Scott included a few Canadian classics in the mix, like Janet Cardiff and George Bures Miller’s projection Night Canoeing, 2004, which delivers a sense of Canadian nature brimming with potential menace. The couple filmed the lake edge from the vantage point of their slow-moving canoe, their flashlight beam sweeping the dark shoreline with its abandoned cottage fronts, semi-decomposing fallen timbers and water lillies. It’s a long way from Giverny to these brooding slow pans, which look more like preambles to a horror film than evidence of repose in nature. Montrealer Michel de Broin presented Cut in the Dark, 2010, in which a bare-chested urban logger fells a street lamp with a chain saw in a city parking lot at night. Modalities of forest and city conflate. And Geneviève Cadieux’s paired photo-panoramas of islands in the St. Lawrence (2004–05) reveal the dramatic seasonal contrasts of that region, from the bleak landscape-on-chemo light of midwinter to the deep blue-on-gold days of summer. No one craves nature’s longer days and luminous skies more than those who must endure its deepest winters.

One of the lovelier galleries in this exhibition was shared by the British painter Silke Otto-Knapp and Inuit artist Mark Igloliorte, both of whom paint in a subdued palette of misty greys, evoking light remembered. Igloliorte’s series of 2008, painted on Plexiglas, summon early photographic lantern images taken by 19th-century Arctic explorers, the archival images corroded and smeared in his retelling to ghostly effect.
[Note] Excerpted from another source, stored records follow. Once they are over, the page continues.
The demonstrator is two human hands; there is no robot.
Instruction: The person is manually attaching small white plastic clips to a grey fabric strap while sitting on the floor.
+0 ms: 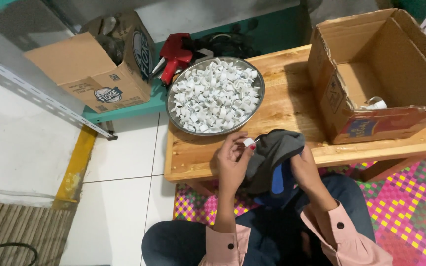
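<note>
**One small white clip between the fingers, cloth in the other hand**

The left hand (232, 160) holds a small white plastic clip with a thin metal pin (249, 142) between the thumb and the first fingertips, just in front of the near edge of the low wooden table (292, 106). The fingers are narrow, pinched on the clip. The right hand (304, 167) is mostly hidden under a dark grey cloth with a blue part (272, 157); it seems to grip this cloth, but how its fingers stand I cannot tell.

To do this step well, I judge that the pinch should stay light and at the sides of the clip, so that the pin points away from the skin and from the cloth. The clip is very small, so it can slip easily; keeping both hands close together above the lap helps.

About the room: the round metal bowl full of white plastic clips (216, 96) stands near the left corner of the table, its rim close to the table's left edge, so a push to that side could tip it toward the white tiled floor (124, 162). The open brown cardboard box (371, 74) fills the right part of the table. Between bowl and box lies a bare strip of wood, the best free place for the hands to move. Behind the bowl, a red tool (176, 54) and a second cardboard box (94, 64) stand on a green shelf.
</note>
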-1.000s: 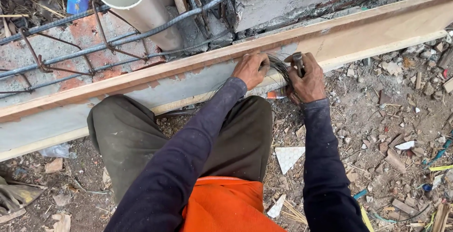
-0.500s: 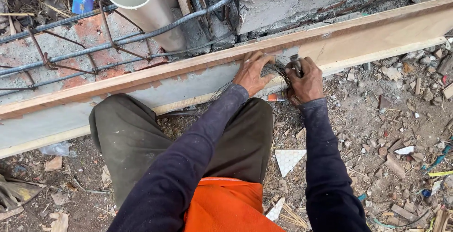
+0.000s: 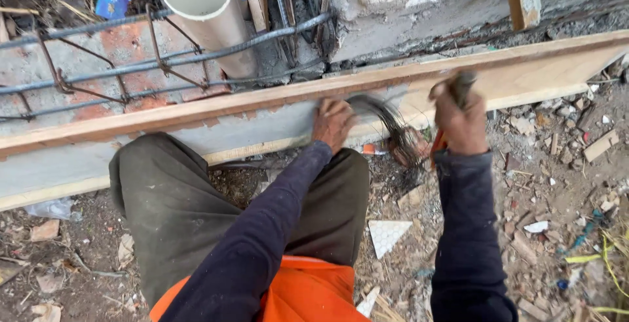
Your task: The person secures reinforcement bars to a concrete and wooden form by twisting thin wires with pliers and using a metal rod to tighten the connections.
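Two hands are working a bundle of tie wire [image 3: 386, 122] against the form board [image 3: 262, 102].
Left hand [image 3: 333, 124] is gripping the wire at the board's face; right hand [image 3: 460, 115] is clenching a blurred tool, best pulling steadily.

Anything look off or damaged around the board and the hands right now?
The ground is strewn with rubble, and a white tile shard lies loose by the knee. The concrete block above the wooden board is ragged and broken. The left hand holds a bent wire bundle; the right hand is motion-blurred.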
At times we can barely make out the figures of the Inuit ancestors who seem to emerge from a blizzard of historical time.
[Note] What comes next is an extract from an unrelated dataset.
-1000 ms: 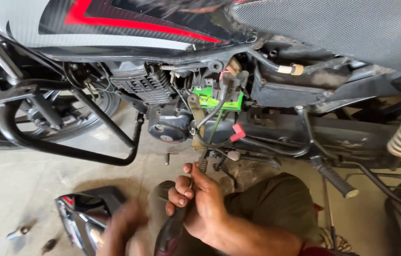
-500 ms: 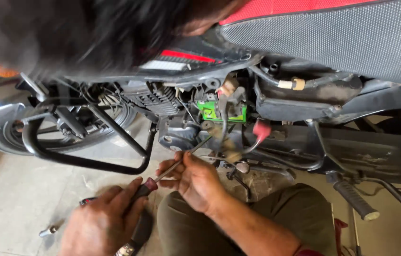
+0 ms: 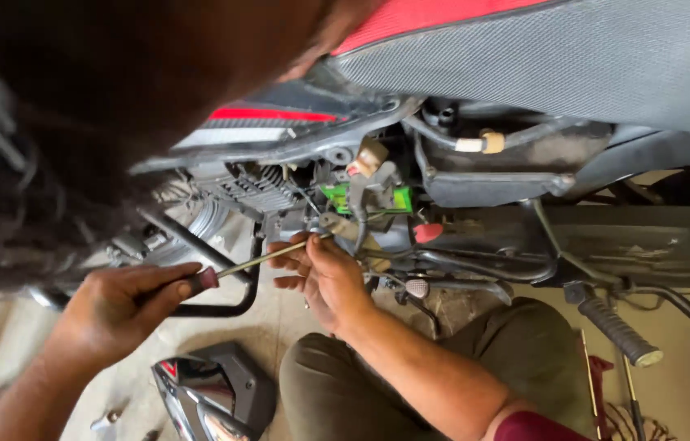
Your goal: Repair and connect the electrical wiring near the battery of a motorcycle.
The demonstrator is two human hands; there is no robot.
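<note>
Left hand (image 3: 120,306) now grips screwdriver (image 3: 259,260) handle | right hand (image 3: 322,273) fingers pinch shaft | tip newly at engine (image 3: 279,192), work engaged

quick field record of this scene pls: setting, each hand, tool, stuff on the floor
setting: side of a motorcycle, engine area exposed, grey seat above
left hand: grips the handle of a screwdriver
right hand: fingers steady the screwdriver's shaft near the tip
tool tip: at the engine parts below a green part
floor: detached glossy body panel by the person's knee
view: dark blurred shape covers the upper left
</note>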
Otto-Knapp, though, alludes to a different past, recalling the romantic tradition of European Grand Tour in her moonlit mountainscapes. Painter (Marianne North), 2011, depicts the British woman explorer and amateur horticulturalist seated at her easel in a tropical jungle, her personage all but fused with her surroundings. It’s what we seek in the open air: to merge with nature, to lose that boundary between us and it. Times may change, but this well-crafted exhibition shows us how that experience never goes out of style. ❚

“À ciel ouvert: Le nouveau pleinairisme” was exhibited at the Musée national des beaux-arts du Québec, Quebec City, from March 15 to June 25, 2012.

Sarah Milroy is a Toronto-based writer.